Camping has been a popular activity in the United States for a number of years, and continues to be so among the younger generations of Millennials and Gen X. In fact, Millennials and Gen Xers make up three-quarters of all campers, with Millennials alone accounting for 40%. To go on a camping trip for any extended length of time past an overnight stay, you’ll need something to carry perishable food supplies in, like a hard sided cooler. In fact, there are several types of coolers you can take on a camping trip, and this article will take a look at a few of them.

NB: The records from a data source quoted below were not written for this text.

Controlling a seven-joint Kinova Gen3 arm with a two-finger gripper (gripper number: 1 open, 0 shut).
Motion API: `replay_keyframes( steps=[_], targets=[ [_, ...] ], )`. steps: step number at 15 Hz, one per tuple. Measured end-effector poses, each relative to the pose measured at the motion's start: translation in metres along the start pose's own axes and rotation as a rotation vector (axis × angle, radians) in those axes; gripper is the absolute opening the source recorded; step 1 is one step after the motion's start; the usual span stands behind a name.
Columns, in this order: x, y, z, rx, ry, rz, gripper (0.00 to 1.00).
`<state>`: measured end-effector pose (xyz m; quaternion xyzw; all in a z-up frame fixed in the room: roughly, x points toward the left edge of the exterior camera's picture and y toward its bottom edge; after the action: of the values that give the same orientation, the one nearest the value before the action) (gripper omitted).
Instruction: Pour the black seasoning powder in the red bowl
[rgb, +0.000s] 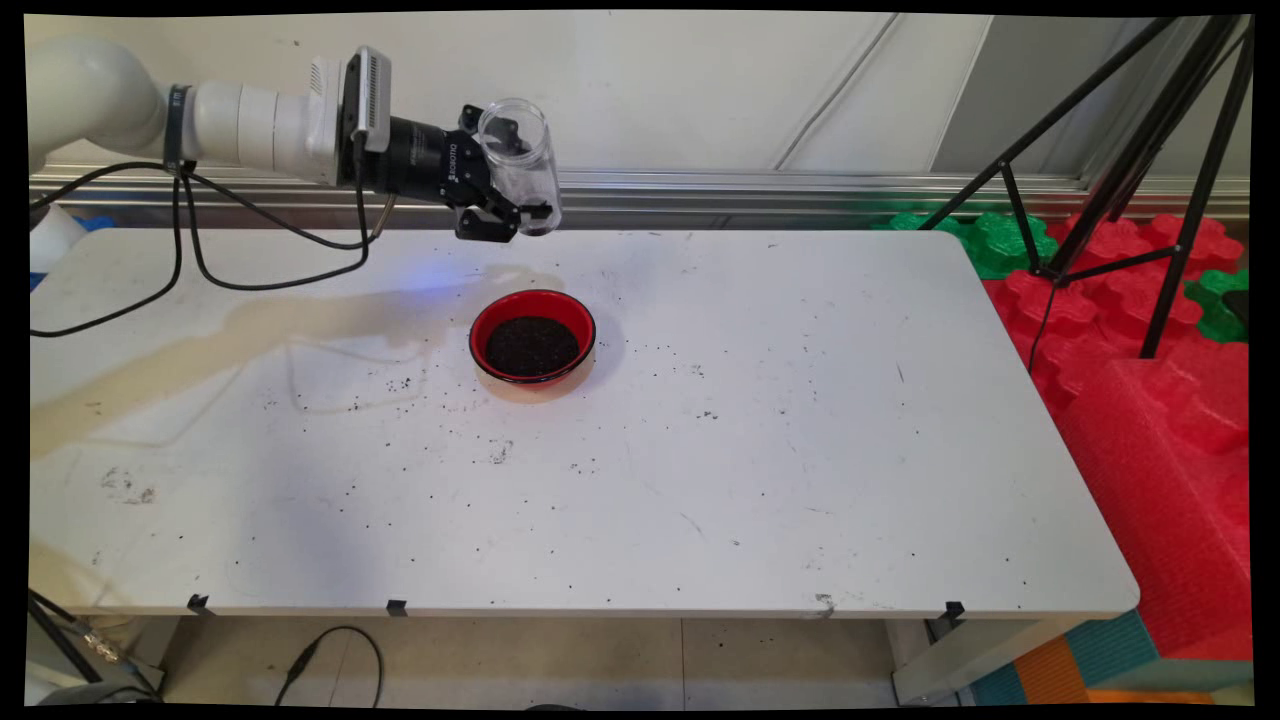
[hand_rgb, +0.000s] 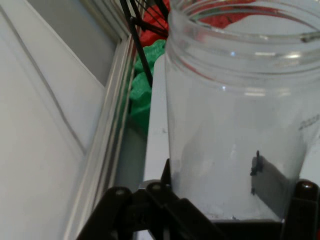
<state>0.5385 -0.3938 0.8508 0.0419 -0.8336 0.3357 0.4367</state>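
We see our black two-finger end effector (rgb: 520, 192) clamped around a clear, wide-mouthed plastic jar (rgb: 518, 160), held in the air above the far part of the white tabletop (rgb: 800, 450). The jar stands nearly upright with its mouth up, tilted a little, and looks almost empty; in the hand view the jar (hand_rgb: 235, 125) fills the space between the fingers (hand_rgb: 305, 200). Below it and slightly nearer the camera, a round red bowl (rgb: 533, 337) filled with dark grains (rgb: 531, 346) rests on the tabletop, apart from the jar. Loose dark specks lie scattered around the bowl. Right of the tabletop stand red and green foam blocks (rgb: 1150, 400) and a black tripod (rgb: 1140, 170).
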Motion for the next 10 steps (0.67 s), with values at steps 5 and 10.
replay_keyframes(
  steps=[5, 10],
  targets=[
    [0.007, -0.001, -0.002, -0.027, 0.021, -0.150, 0.00],
    [0.016, 0.001, -0.002, -0.067, 0.046, -0.268, 0.00]
  ],
)
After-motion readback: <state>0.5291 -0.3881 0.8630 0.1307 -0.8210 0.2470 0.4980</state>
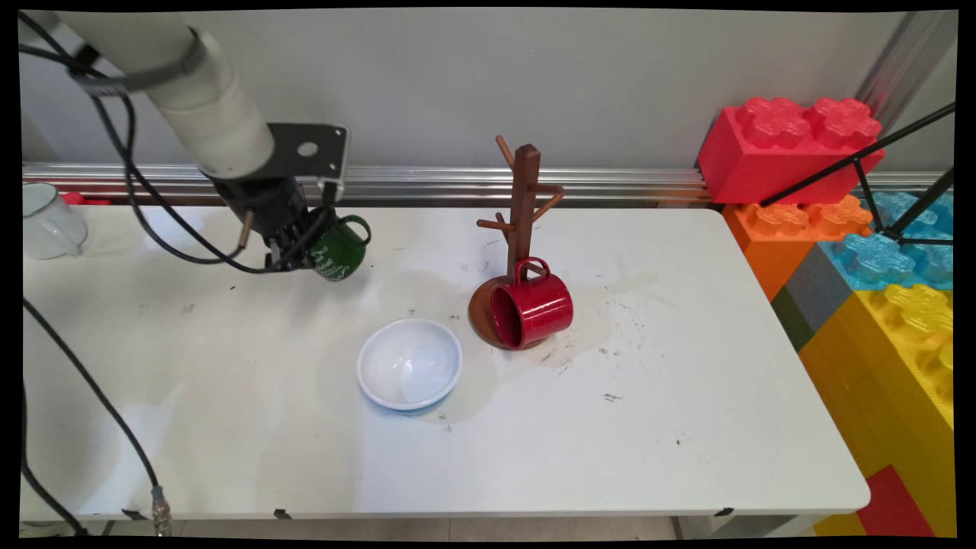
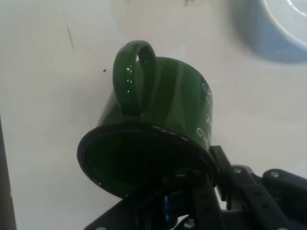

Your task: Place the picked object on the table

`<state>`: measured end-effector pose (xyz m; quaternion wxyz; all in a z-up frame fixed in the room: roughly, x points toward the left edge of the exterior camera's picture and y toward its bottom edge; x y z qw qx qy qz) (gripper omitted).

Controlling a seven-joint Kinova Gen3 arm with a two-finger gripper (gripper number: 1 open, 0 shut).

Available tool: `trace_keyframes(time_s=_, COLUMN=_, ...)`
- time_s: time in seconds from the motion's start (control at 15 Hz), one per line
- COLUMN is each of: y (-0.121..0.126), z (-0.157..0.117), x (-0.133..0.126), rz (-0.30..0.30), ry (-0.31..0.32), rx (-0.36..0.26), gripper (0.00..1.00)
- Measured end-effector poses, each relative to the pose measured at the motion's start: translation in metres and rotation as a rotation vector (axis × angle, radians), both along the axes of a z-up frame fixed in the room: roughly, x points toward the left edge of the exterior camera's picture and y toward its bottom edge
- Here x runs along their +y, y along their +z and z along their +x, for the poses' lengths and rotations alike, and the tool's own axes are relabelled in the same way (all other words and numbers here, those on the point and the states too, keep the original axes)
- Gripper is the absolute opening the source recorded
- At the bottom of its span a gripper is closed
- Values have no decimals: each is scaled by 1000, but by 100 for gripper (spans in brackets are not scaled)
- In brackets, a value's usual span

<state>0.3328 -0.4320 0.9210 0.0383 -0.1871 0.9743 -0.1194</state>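
Note:
My gripper (image 1: 301,248) is shut on the rim of a dark green mug (image 1: 339,248) with white lettering, held tilted above the table's back left part. In the hand view the green mug (image 2: 158,120) fills the middle, its handle up and its mouth toward the camera, with one finger inside the rim. To the right stands a brown wooden mug tree (image 1: 522,221); a red mug (image 1: 531,309) lies on its side on the tree's round base. A white bowl (image 1: 409,364) sits upright on the table in front of the held mug.
A clear glass mug (image 1: 47,221) stands at the table's far left edge. Big coloured toy bricks (image 1: 839,229) are stacked beyond the table's right end. A metal rail runs along the wall behind. Black cables hang from the arm on the left.

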Motion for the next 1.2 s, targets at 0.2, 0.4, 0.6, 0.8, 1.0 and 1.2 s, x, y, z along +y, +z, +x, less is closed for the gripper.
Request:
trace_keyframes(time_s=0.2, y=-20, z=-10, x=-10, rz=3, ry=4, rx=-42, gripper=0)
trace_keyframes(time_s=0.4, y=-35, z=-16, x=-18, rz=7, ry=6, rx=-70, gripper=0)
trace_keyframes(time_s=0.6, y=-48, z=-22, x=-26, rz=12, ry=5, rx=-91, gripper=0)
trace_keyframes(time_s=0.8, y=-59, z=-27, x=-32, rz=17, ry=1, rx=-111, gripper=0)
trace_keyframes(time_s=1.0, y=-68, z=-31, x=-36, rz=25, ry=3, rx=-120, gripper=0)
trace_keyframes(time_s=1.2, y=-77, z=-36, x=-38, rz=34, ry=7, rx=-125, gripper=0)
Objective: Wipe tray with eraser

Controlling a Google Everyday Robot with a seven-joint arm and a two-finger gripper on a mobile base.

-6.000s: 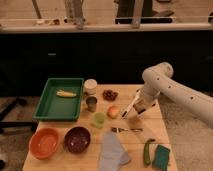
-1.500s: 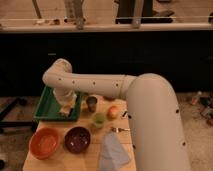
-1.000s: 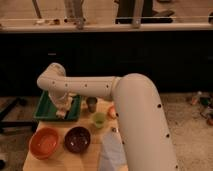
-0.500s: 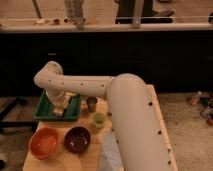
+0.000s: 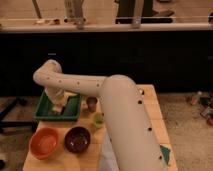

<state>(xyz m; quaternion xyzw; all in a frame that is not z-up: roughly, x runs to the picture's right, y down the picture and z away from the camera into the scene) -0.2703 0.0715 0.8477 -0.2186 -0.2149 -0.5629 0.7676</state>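
Filling the near part of the view is the big white arm (image 5: 125, 120), which bends away to 10 o'clock; at 8 o'clock on the counter (image 5: 95, 155) sit an orange bowl (image 5: 45, 142) and a dark bowl (image 5: 77, 139); past them stand a small green cup (image 5: 99, 119) and a grey cup (image 5: 92, 103); farther off at 10 o'clock lies the green tray (image 5: 44, 107); the claw (image 5: 60, 106) is down inside the tray, where the tan eraser (image 5: 59, 108) lies under it.

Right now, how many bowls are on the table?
2: an orange bowl front left, a dark bowl beside it. The gripper is over the green tray. The arm may hide more.
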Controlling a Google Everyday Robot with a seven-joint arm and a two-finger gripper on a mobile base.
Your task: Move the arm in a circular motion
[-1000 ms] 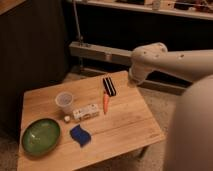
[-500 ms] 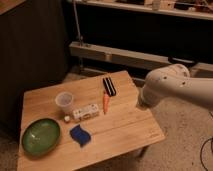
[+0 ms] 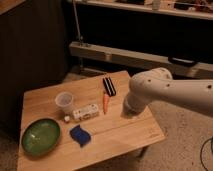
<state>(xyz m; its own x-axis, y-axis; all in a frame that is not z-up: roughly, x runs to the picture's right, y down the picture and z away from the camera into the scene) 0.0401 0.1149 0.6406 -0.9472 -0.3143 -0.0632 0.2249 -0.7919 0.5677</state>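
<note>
The arm (image 3: pixel 165 92) is a large off-white tube with a bulbous joint. It reaches in from the right, over the right side of the wooden table (image 3: pixel 117 140). Its rounded lower end (image 3: pixel 132 106) hangs just above the table's right part, to the right of an orange carrot-like object (image 3: pixel 106 102). The gripper does not show; it is out of sight behind or below the arm's thick segments.
On the table are a green bowl (image 3: pixel 41 136), a clear cup (image 3: pixel 64 101), a white box (image 3: pixel 85 112), a blue cloth-like piece (image 3: pixel 80 135) and a black oblong object (image 3: pixel 109 86). A long grey rail (image 3: pixel 150 60) runs behind the table.
The arm's joint has swung from the table's back right corner down and nearer, now over the table's right side. The table objects have not moved.
</note>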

  • Hard Coolers: One type of cooler you can take on a camping trip are hard coolers. Also known as hard sided coolers, these are what most people think of when a cooler is mentioned. They have solid, hard sides, and can come in a variety of sizes. When packed with ice, they can be used to store perishable food supplies or drinks and keep them cold and usable for several days at a time, longer if the ice is regularly replenished. For long camping trips, a large hard cooler is ideal.
  • Soft Side Coolers: Another type of cooler you can take on a camping trip are soft side coolers. Unlike hard sided coolers, soft side coolers have flexible sides and a soft lid. They also aren’t generally as large as hard sided coolers, though they also come in a variety of sizes. Some prefer to use soft side coolers because they can be collapsed and folded up while not in use.
  • Live Bait Coolers: And finally, a third type of cooler you can take on a camping trip, particularly a fishing trip, are live bait coolers. As the name implies, these are coolers that can be used to store quantities of live bait for a period of time. If you want to go on a long fishing trip, then this is one cooler you’ll need to have with you, since you’ll be able to stay fishing for several days without needing to restock on bait.

In conclusion, there are several different coolers that you can take on a camping trip. These coolers include hard coolers, soft side coolers, and live bait coolers. Which one you pick will largely depend on the type of camping trip you’re going on, and whether or not you plan on doing any fishing while you’re there.